*What the task requires*:
Return exactly the lines of the records below, starting at the line that contains "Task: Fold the" and ending at the line that contains "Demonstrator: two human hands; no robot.", with both of those lines kept.

*Extracted material*:
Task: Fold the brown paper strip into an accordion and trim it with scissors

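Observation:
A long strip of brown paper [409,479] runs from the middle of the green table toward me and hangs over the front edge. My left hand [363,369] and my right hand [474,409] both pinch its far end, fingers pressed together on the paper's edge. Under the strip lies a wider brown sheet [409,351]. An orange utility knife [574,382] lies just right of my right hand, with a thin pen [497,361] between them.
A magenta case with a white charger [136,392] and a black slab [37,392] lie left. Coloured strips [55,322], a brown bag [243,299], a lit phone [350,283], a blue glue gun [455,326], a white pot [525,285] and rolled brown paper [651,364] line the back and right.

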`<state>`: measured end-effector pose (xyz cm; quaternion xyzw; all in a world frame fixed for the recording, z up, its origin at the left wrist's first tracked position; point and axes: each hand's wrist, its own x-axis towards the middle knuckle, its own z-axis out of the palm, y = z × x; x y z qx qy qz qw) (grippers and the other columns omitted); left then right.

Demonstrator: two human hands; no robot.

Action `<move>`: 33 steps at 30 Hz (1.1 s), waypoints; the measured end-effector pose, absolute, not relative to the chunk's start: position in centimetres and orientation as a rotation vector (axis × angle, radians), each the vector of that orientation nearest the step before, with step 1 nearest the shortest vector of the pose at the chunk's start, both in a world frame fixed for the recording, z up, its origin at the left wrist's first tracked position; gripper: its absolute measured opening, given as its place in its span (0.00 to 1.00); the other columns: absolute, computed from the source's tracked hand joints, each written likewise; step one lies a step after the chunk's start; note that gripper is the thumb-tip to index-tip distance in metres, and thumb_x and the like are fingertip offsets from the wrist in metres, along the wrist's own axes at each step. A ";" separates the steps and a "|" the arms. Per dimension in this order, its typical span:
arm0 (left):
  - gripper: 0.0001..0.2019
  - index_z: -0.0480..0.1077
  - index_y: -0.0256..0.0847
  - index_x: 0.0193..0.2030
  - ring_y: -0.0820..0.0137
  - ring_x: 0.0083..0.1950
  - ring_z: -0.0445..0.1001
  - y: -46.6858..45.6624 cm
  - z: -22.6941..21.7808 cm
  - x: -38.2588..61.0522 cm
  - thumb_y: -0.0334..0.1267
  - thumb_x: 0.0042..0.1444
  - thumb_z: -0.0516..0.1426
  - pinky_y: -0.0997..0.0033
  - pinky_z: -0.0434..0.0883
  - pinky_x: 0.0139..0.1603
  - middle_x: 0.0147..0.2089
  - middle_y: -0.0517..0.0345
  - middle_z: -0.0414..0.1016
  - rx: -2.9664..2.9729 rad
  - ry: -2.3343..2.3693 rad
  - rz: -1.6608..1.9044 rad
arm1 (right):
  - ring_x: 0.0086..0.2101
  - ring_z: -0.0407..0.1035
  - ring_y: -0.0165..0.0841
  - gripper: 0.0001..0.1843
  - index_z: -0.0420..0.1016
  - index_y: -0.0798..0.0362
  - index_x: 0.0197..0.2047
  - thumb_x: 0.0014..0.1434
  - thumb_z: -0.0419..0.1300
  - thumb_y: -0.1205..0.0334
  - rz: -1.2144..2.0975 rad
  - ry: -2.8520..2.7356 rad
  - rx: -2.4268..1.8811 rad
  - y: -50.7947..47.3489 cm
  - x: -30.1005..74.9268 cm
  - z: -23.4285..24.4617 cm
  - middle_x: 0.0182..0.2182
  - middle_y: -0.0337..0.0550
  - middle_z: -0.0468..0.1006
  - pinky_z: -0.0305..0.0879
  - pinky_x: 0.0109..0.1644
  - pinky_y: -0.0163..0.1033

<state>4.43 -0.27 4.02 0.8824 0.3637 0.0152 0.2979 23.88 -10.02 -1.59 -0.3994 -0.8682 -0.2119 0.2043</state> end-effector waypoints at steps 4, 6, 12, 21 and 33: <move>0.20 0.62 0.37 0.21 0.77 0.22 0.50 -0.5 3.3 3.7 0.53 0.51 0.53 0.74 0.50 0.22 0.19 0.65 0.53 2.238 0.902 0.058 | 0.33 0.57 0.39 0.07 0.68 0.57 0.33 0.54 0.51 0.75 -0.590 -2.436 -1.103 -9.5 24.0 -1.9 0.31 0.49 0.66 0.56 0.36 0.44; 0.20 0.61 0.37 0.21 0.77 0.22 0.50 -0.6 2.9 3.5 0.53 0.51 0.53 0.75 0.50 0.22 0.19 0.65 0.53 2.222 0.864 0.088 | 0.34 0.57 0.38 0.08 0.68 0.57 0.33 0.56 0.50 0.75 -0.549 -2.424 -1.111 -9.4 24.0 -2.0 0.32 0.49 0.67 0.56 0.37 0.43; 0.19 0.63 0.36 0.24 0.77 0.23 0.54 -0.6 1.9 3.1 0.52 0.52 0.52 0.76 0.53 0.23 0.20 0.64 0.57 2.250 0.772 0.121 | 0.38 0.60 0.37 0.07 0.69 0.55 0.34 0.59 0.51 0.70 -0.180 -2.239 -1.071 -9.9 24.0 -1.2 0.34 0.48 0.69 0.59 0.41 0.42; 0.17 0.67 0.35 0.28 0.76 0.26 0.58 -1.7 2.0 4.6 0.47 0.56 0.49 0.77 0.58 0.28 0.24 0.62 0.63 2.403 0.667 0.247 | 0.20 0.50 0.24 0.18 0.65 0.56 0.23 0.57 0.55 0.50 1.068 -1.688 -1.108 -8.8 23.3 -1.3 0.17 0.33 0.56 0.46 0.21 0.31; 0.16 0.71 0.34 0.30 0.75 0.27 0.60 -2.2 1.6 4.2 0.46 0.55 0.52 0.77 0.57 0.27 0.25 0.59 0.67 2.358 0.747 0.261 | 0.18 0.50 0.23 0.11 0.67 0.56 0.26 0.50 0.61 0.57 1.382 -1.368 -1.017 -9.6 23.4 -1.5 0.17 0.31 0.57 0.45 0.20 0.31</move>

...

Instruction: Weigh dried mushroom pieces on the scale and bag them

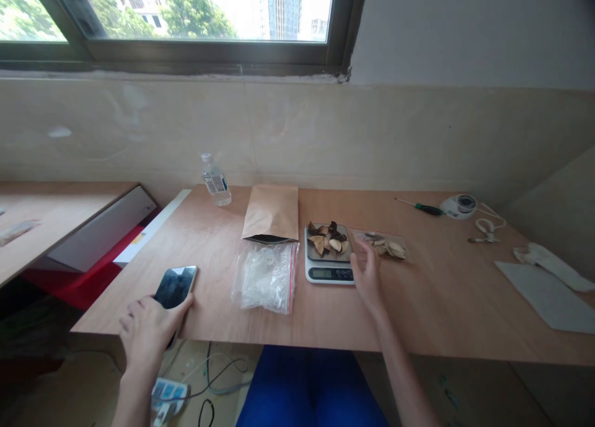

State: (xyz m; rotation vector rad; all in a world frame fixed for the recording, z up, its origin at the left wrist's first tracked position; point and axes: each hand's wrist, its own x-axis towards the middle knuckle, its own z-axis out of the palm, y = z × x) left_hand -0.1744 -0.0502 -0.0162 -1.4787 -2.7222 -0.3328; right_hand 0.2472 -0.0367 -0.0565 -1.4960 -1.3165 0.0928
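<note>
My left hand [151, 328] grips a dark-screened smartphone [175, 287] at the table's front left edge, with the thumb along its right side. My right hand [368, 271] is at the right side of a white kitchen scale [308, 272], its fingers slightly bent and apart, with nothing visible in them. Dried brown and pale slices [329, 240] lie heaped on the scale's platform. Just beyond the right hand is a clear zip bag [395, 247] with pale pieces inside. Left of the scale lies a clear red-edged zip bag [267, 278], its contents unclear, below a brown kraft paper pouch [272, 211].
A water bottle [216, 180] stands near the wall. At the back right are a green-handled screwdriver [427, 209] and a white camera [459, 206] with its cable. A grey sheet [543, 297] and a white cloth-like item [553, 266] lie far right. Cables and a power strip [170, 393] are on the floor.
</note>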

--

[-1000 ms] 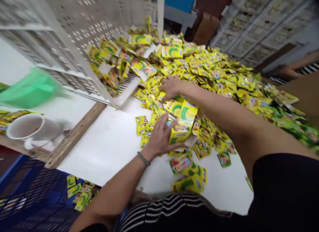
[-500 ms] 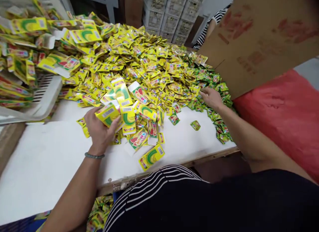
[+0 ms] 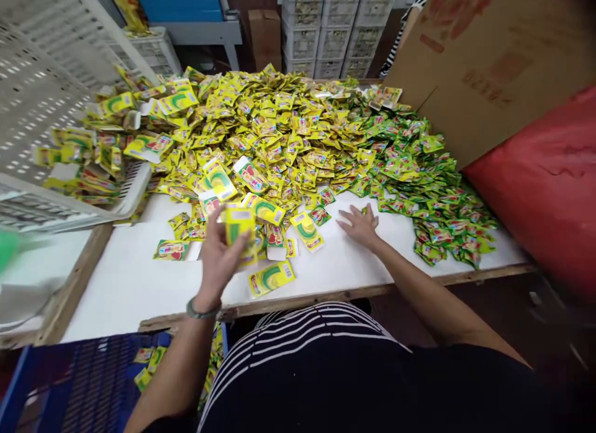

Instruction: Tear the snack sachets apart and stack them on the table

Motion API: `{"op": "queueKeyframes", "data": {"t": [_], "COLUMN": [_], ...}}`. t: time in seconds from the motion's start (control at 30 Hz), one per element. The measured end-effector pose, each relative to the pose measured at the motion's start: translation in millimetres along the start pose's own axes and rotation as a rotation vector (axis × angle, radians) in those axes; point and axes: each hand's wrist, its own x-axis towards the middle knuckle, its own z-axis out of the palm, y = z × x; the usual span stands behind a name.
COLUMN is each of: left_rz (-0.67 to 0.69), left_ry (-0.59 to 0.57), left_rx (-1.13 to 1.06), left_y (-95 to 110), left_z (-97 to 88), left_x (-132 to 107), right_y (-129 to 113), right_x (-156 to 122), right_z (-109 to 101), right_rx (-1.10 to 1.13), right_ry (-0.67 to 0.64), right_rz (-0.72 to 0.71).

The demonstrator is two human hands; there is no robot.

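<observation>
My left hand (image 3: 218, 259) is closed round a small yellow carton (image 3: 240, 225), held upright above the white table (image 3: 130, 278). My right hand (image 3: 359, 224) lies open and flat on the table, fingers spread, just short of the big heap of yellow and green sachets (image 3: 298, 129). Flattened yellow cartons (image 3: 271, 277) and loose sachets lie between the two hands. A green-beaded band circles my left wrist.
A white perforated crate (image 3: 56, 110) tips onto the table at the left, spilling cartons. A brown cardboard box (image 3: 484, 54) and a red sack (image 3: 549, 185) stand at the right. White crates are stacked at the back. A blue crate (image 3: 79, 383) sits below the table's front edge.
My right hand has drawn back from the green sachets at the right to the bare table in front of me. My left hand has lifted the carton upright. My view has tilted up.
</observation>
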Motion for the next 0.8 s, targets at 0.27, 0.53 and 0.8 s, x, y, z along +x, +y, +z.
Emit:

*Exercise answer*:
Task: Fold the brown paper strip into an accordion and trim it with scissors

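Observation:
A long strip of brown paper [409,479] runs from the middle of the green table toward me and hangs over the front edge. My left hand [363,369] and my right hand [474,409] both pinch its far end, fingers pressed together on the paper's edge. Under the strip lies a wider brown sheet [409,351]. An orange utility knife [574,382] lies just right of my right hand, with a thin pen [497,361] between them.
A magenta case with a white charger [136,392] and a black slab [37,392] lie left. Coloured strips [55,322], a brown bag [243,299], a lit phone [350,283], a blue glue gun [455,326], a white pot [525,285] and rolled brown paper [651,364] line the back and right.
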
`<state>`: measured end-effector pose (xyz cm; quaternion xyzw; all in a world frame fixed for the recording, z up, its origin at the left wrist's first tracked position; point and axes: each hand's wrist, its own x-axis towards the middle knuckle, its own z-axis out of the palm, y = z × x; x y z qx qy qz qw) (grippers and the other columns omitted); left then right.

Demonstrator: two human hands; no robot.

Nothing further is required of the output.